Efficiency creators are the most popular, such as saving time through document parsing, summarisation, SOP search engines and smart contracts. The scaled usage of GenAI cases can lead to multiple combinations of these value drivers, incremental value to the top line and the bottom line of an enterprise.
Identifying the right use case
The first step is for enterprises to make the right choice of use cases to be solved by GenAI. The use cases should be scanned through a spectrum of GenAI dependency to solve the problem, ranging from complete dependence on GenAI to considerable GenAI intervention requirement and minimal or no GenAI intervention required.
· Complete dependence: Content generation, code generation, conversational interfaces such as chatbot and search, knowledge management and automating repetitive tasks
· Considerable dependence: Segmentation, classification, recommendation systems, anomaly detection, intelligent automation and pattern recognition
· No/Minimal dependence: Prediction, forecasting, BI-early warning systems, automation of core processes, etc.
If you take your current or business use cases, including those driving revenue, efficiency and data-led decision-making, and check whether they merit GenAI application, you would be surprised to find that use cases work best in combination.
The choice framework – A must-have for organisations
This paves the way for the need for a framework that assists organisations in classifying use cases based on GenAI dependency and accordingly investing in such solutions. Having a choice framework helps organisations determine when GenAI should be used for a use case by analysing their problem across three pillars –
· Differentiability index
· Ease of implementation
· Impact
The differentiability index indicates the level of uniqueness of the problem, whether it extends beyond the capabilities of traditional AI models and the novelty of use cases. This has three sub-dimensions of rating: high, medium, and low. High differentiability can be when:
- Data for the use case are in different formats, such as multi-modal.

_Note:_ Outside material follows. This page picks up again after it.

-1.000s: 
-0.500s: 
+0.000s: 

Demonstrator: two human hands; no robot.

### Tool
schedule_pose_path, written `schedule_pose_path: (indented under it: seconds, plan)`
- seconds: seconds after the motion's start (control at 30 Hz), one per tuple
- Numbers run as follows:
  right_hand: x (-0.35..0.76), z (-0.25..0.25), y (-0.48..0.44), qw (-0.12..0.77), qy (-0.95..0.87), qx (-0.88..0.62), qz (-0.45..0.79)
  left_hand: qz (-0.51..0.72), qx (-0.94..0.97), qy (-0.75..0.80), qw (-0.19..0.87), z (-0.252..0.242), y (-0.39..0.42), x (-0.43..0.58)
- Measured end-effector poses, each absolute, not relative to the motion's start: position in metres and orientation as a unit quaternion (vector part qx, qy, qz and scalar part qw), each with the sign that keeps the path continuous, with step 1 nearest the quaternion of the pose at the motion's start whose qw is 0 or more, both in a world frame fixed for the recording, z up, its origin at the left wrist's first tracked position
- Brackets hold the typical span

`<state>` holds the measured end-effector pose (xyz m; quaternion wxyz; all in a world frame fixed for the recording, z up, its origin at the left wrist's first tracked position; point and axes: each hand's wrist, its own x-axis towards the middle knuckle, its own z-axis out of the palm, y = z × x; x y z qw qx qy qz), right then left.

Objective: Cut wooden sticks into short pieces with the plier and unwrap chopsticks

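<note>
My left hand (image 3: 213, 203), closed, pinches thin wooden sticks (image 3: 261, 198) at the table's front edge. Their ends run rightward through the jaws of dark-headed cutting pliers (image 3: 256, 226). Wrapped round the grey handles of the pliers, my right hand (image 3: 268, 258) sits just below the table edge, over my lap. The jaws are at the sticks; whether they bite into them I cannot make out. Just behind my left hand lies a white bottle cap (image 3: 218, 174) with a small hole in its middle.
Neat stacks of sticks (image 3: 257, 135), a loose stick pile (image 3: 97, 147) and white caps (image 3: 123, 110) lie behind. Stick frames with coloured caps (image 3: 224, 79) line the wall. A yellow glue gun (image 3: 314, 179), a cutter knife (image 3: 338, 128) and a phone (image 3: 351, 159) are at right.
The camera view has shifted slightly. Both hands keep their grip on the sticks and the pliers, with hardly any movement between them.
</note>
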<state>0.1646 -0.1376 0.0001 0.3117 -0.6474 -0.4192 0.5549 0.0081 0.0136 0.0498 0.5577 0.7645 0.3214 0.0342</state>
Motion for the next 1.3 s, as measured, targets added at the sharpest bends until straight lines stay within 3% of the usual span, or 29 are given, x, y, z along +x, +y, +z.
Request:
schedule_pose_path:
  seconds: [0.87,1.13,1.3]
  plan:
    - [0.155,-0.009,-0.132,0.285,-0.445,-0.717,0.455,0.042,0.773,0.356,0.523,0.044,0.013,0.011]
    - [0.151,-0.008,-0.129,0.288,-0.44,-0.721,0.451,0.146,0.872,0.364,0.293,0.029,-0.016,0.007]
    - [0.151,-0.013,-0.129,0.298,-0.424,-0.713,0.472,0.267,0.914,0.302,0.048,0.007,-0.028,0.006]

- Reliance on the company's own data is less and external data is more. The core task of the use case is to generate something new, such as a draft report or parts of a financial report, conversation spiels and hyper-personalised images.

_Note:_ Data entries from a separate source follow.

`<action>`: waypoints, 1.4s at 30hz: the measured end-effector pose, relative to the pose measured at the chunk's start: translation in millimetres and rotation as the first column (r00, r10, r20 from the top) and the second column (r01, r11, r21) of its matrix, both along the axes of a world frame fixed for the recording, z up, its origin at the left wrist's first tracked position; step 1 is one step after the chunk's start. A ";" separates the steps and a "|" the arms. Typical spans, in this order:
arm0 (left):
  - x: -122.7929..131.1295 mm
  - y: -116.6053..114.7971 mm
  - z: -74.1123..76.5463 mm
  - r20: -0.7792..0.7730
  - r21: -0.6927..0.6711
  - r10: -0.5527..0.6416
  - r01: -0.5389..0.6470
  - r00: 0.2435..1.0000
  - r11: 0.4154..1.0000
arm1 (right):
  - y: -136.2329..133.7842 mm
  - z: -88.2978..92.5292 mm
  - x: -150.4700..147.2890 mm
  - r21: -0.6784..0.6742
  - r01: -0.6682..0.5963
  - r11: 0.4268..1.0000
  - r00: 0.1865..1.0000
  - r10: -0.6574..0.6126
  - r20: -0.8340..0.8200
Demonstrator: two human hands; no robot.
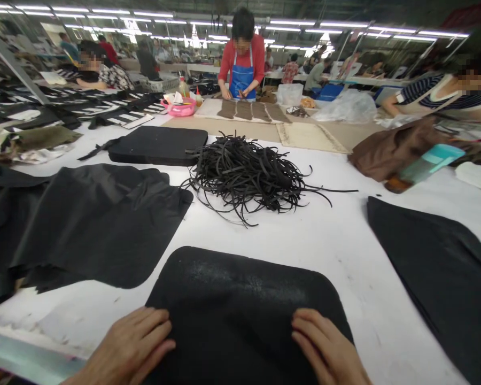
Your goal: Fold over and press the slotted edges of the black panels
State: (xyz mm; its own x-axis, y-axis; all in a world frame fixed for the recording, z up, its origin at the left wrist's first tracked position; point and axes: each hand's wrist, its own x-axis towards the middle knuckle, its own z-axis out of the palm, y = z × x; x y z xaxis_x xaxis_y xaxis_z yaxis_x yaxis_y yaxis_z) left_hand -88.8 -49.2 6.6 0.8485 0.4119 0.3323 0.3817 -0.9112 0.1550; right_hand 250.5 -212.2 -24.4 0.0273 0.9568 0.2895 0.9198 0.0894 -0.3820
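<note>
The black panel (232,321) lies flat beneath the left fingers (156,321) and right fingers (308,321), which touch its top near either side. Between them its surface is dark and fairly smooth. Beyond the fingertips it runs to a nearly straight far edge with two rounded corners, a pale, speckled sheen just inside. Nearer than the fingers, its end is cut from view.

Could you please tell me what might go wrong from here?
The black panel might shift or crease if the left hand and right hand press unevenly. The tangled black strips might snag one another when pulled. If knocked, the bottle of brown liquid might leak onto the brown cloth beside it.
</note>
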 end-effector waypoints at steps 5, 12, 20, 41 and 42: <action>86.5 42.6 9.4 0.008 -0.238 -0.010 0.012 1.000 0.971 | 83.0 14.0 0.7 -0.205 0.125 0.971 0.980 -0.153 -0.130; 161.0 73.5 -15.2 -0.188 -0.474 -0.092 -0.008 0.978 0.880 | 137.3 19.3 2.8 -0.444 -0.032 0.895 0.981 -0.056 -0.184; 153.0 89.9 -20.3 -0.139 -0.629 -0.146 0.026 0.979 0.777 | 136.1 28.0 6.0 -0.471 -0.116 0.875 0.979 0.020 -0.204; 164.0 102.9 -26.5 0.000 -0.421 0.002 -0.002 1.000 0.907 | 146.7 27.5 10.8 -0.266 0.050 0.963 0.895 0.075 0.440; 164.4 102.5 -25.6 -0.004 -0.408 0.004 -0.005 1.000 0.913 | 147.1 27.5 9.2 -0.276 0.086 0.957 0.903 0.042 0.427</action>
State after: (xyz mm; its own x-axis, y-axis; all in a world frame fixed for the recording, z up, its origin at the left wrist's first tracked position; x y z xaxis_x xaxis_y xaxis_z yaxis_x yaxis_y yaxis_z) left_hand 75.6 53.3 -19.0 0.8471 0.5148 0.1319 0.3867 -0.7673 0.5116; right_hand 259.6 -65.1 3.2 -0.0150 0.9999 -0.0031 0.9991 0.0151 0.0387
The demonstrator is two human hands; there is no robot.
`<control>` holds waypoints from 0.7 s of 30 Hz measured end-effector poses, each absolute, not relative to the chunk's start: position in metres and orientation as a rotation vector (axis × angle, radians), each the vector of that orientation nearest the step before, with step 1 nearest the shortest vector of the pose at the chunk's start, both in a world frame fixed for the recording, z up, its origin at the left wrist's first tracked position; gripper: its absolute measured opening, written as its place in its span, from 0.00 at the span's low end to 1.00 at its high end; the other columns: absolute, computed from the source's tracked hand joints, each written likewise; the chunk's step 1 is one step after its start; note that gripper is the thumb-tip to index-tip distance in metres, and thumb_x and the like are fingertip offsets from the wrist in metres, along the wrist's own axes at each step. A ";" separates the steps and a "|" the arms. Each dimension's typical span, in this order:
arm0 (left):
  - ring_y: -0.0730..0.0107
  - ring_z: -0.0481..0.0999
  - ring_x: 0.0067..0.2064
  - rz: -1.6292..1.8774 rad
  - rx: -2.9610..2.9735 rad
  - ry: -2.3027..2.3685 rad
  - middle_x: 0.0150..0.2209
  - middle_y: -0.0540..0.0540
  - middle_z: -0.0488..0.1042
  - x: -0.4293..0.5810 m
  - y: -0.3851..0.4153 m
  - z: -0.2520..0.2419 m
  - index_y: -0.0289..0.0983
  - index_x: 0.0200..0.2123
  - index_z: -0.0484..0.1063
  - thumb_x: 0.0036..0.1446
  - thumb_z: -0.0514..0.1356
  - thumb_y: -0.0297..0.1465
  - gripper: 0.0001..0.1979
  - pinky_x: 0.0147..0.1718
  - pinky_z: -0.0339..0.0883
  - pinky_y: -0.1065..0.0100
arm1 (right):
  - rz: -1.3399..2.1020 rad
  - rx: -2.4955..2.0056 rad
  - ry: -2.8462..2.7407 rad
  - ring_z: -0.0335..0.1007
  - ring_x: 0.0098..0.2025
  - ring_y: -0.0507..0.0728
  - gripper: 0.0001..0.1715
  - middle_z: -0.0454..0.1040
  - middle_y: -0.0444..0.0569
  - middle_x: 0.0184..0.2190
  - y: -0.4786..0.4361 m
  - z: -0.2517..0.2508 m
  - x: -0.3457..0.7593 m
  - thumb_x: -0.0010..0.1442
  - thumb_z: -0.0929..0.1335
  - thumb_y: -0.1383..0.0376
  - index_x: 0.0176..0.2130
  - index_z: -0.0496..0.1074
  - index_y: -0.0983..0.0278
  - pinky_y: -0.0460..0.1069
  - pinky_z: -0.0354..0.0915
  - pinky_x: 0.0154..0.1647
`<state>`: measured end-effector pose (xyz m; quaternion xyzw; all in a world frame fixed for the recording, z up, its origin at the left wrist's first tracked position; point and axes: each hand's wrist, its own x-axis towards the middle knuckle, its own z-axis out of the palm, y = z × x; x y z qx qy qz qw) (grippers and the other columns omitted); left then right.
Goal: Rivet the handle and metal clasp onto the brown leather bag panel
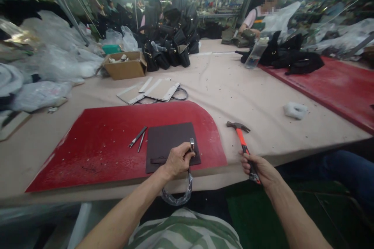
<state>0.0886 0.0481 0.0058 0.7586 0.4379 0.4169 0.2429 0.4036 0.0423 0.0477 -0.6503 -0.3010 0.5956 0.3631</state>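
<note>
Metal punch (192,144) stands upright on the dark brown leather panel (172,146), long axis vertical, struck end up, tip down near the panel's right edge, just above a small strap piece (159,160). Left hand (178,159) is wrapped round its shank, fingers closed tight on it; only the top of the tool shows above the fist. Looks like solid steel: stiff, heavy for its size, smooth, so prob. slippery. Best held low on the shank, as now, w/ fingers clear of the top.

Right hand (258,167) is clamped on the hammer (242,144) at the lower end of the orange handle. Handle runs from the hand up and away, head pointing left, hovering just over the table edge (280,155). Head-heavy tool, rigid; an end grip gives swing.

Panel is flat, thin, likely flexible, lying on a red mat (111,140). Two slim metal tools (138,138) lie on the mat left of the panel. A plastic-wrapped loop (178,194) hangs below the left hand off the table edge. Farther out: grey boards (157,90), cardboard box (125,66), black bags (172,46), another person (260,13) at the far side.
</note>
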 end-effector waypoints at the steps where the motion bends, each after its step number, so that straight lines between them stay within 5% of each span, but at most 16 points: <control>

- Use cases can be solved by ML techniques, but the time taken will be too high.
Ease of implementation involves the level of capabilities and time needed to implement the solution. Use cases that require the least time and are backed by existing technology and strong internal capabilities will take precedence over the ones that involve significant time and resources and non-availability of technology and capabilities. This also involves the ease of estimating the costs during the production stage which can be easily modularised and removed if they are not functioning in a desirable state.
Impact indicates the size of the market opportunity and strategic importance for the network.

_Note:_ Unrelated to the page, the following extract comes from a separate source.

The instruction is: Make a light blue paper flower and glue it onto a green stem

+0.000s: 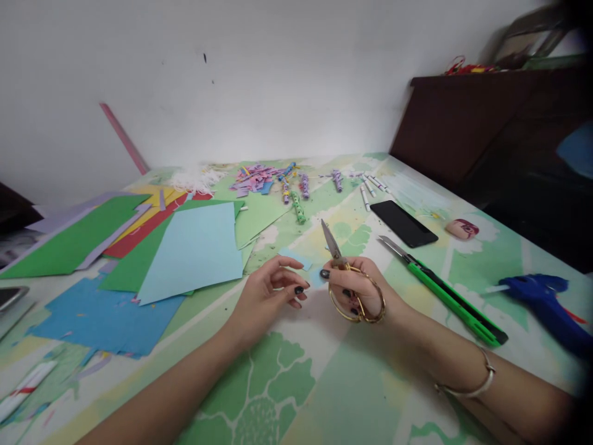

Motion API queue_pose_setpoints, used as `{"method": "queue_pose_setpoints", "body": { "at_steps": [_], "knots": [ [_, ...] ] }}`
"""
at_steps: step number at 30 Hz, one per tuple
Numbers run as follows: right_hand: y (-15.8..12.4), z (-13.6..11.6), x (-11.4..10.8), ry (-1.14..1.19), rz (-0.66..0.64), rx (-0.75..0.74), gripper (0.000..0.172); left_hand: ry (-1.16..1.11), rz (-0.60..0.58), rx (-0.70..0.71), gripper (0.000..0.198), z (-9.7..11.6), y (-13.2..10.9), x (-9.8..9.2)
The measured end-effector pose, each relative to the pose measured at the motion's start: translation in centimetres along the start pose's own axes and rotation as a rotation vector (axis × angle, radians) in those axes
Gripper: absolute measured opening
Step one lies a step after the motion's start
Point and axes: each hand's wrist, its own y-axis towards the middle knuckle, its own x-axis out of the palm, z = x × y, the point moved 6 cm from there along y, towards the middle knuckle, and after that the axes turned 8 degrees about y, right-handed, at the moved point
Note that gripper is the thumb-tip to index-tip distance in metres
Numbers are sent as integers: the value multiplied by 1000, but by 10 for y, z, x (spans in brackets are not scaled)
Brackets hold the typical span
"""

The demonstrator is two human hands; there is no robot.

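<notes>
My right hand (365, 287) grips a pair of scissors (336, 247) with gold handles. Their blades are together and point up and away. Loosely curled, my left hand (273, 287) hovers over the table with its fingers apart, and I see nothing in it. Just beyond the fingers lies a small light blue paper piece (299, 256), partly hidden by the left hand. Left of that hand, a large light blue sheet (194, 247) rests on green sheets, with blue paper (111, 315) below them.
At the right lie a green utility knife (454, 300) with its blade out, a black phone (404, 222) and a blue glue gun (542, 303). Rolled paper pieces (304, 185), paper scraps (257, 179), white string (197, 179) and markers (365, 196) sit toward the wall.
</notes>
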Motion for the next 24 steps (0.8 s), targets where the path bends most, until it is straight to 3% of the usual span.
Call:
{"method": "queue_pose_setpoints", "body": {
  "at_steps": [3,9,17,21,24],
  "knots": [
    [-5,12,16,154,-135,126,22,21,-15,103,30,5,-1,2],
    [-15,31,36,389,-306,308,25,-19,-80,220,12,7,-4,7],
    [-16,33,37,471,-371,335,22,-165,-96,175,13,3,-2,5],
    [-16,36,37,421,-338,309,27,-226,-100,170,14,7,-5,7],
    [-13,33,32,301,-263,237,28,-229,-21,123,11,8,-7,5]
  ]
}}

GenAI is not expensive at the experimental/Proof of Concept (POC) stage when the usage is limited to a small team or to a pilot region. However, scaling the GenAI solution requires investment. Hence, it is pertinent to determine if the use case has the greatest strategic importance and would cater to a large audience.
For example, forecasting is a complex process. It cannot be solved using GenAI because, first, it is a central team of planners, and second, it is a complex use case that has a history and not something that can be generated.
Way forward
The choice framework is a great starting point for organisations to determine use cases that require GenAI as a full-fledged solution versus those that can be combined with traditional AI methods to make them more efficient with GenAI.
It gives a full spectrum of GenAI implementation, helping organisations choose the right ones and removing unwanted GenAI hype. Only when the right use cases are explored will it lead to scaling from POC, enabling organisations to derive value from their investments and realise maximum ROI.